►

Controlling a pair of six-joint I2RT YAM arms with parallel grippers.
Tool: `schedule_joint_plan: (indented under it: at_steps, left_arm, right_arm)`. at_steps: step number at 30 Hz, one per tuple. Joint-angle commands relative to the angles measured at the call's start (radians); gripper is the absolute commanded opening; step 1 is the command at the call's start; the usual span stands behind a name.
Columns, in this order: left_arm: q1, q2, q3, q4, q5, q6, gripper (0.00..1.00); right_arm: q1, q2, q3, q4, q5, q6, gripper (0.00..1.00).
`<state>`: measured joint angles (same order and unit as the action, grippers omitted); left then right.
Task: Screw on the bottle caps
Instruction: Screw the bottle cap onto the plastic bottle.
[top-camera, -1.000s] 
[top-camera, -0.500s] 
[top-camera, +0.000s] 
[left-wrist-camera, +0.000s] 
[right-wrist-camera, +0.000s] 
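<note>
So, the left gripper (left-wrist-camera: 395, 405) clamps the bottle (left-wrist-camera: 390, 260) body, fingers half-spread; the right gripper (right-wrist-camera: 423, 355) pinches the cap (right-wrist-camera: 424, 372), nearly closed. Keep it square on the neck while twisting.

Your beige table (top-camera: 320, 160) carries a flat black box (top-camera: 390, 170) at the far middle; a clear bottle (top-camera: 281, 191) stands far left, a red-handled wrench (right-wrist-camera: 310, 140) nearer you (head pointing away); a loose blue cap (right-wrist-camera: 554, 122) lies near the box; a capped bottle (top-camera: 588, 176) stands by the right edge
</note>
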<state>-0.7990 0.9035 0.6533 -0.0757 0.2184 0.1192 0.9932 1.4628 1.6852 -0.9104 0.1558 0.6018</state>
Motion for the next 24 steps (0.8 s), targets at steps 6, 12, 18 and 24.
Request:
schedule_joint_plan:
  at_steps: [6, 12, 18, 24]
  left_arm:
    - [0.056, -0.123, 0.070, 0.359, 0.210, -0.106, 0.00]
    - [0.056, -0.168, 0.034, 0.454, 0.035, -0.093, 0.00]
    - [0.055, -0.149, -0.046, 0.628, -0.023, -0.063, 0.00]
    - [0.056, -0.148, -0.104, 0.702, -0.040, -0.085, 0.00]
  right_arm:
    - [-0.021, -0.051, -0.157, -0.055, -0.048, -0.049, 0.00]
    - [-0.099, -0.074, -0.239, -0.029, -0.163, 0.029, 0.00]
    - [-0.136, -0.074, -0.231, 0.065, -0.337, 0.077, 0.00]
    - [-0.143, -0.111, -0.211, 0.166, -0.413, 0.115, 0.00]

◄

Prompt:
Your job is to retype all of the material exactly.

Solved exercise:
Controlling a pair of six-joint I2RT YAM arms with parallel grippers.
Tool: `schedule_joint_plan: (indented under it: at_steps, left_arm, right_arm)`. at_steps: step number at 30 Hz, one per tuple. Joint-angle commands relative to the angles measured at the call's start (radians); gripper is the absolute commanded opening; step 1 is the command at the call's start; the usual span stands behind a name.
Columns, in this order: left_arm: q1, q2, q3, q4, q5, q6, gripper (0.00..1.00); right_arm: q1, q2, q3, q4, q5, q6, gripper (0.00..1.00).
`<state>`: measured joint angles (same order and unit as the action, grippers omitted); left then right.
Task: Screw on the bottle caps
Instruction: Screw the bottle cap onto the plastic bottle.
[top-camera, -1.000s] 
[top-camera, -0.500s] 
[top-camera, +0.000s] 
[left-wrist-camera, +0.000s] 
[right-wrist-camera, +0.000s] 
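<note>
So, the left gripper (left-wrist-camera: 395, 405) clamps the bottle (left-wrist-camera: 390, 260) body, fingers half-spread; the right gripper (right-wrist-camera: 423, 355) pinches the cap (right-wrist-camera: 424, 372), nearly closed. Keep it square on the neck while twisting.

Your beige table (top-camera: 320, 160) carries a flat black box (top-camera: 390, 170) at the far middle; a clear bottle (top-camera: 281, 191) stands far left, a red-handled wrench (right-wrist-camera: 310, 140) nearer you (head pointing away); a loose blue cap (right-wrist-camera: 554, 122) lies near the box; a capped bottle (top-camera: 588, 176) stands by the right edge
</note>
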<state>-0.7990 0.9035 0.6533 -0.0757 0.2184 0.1192 0.9932 1.4628 1.6852 -0.9104 0.1558 0.6018</state>
Motion for the next 24 steps (0.8 s), targets at steps 6, 12, 18 and 24.
Request:
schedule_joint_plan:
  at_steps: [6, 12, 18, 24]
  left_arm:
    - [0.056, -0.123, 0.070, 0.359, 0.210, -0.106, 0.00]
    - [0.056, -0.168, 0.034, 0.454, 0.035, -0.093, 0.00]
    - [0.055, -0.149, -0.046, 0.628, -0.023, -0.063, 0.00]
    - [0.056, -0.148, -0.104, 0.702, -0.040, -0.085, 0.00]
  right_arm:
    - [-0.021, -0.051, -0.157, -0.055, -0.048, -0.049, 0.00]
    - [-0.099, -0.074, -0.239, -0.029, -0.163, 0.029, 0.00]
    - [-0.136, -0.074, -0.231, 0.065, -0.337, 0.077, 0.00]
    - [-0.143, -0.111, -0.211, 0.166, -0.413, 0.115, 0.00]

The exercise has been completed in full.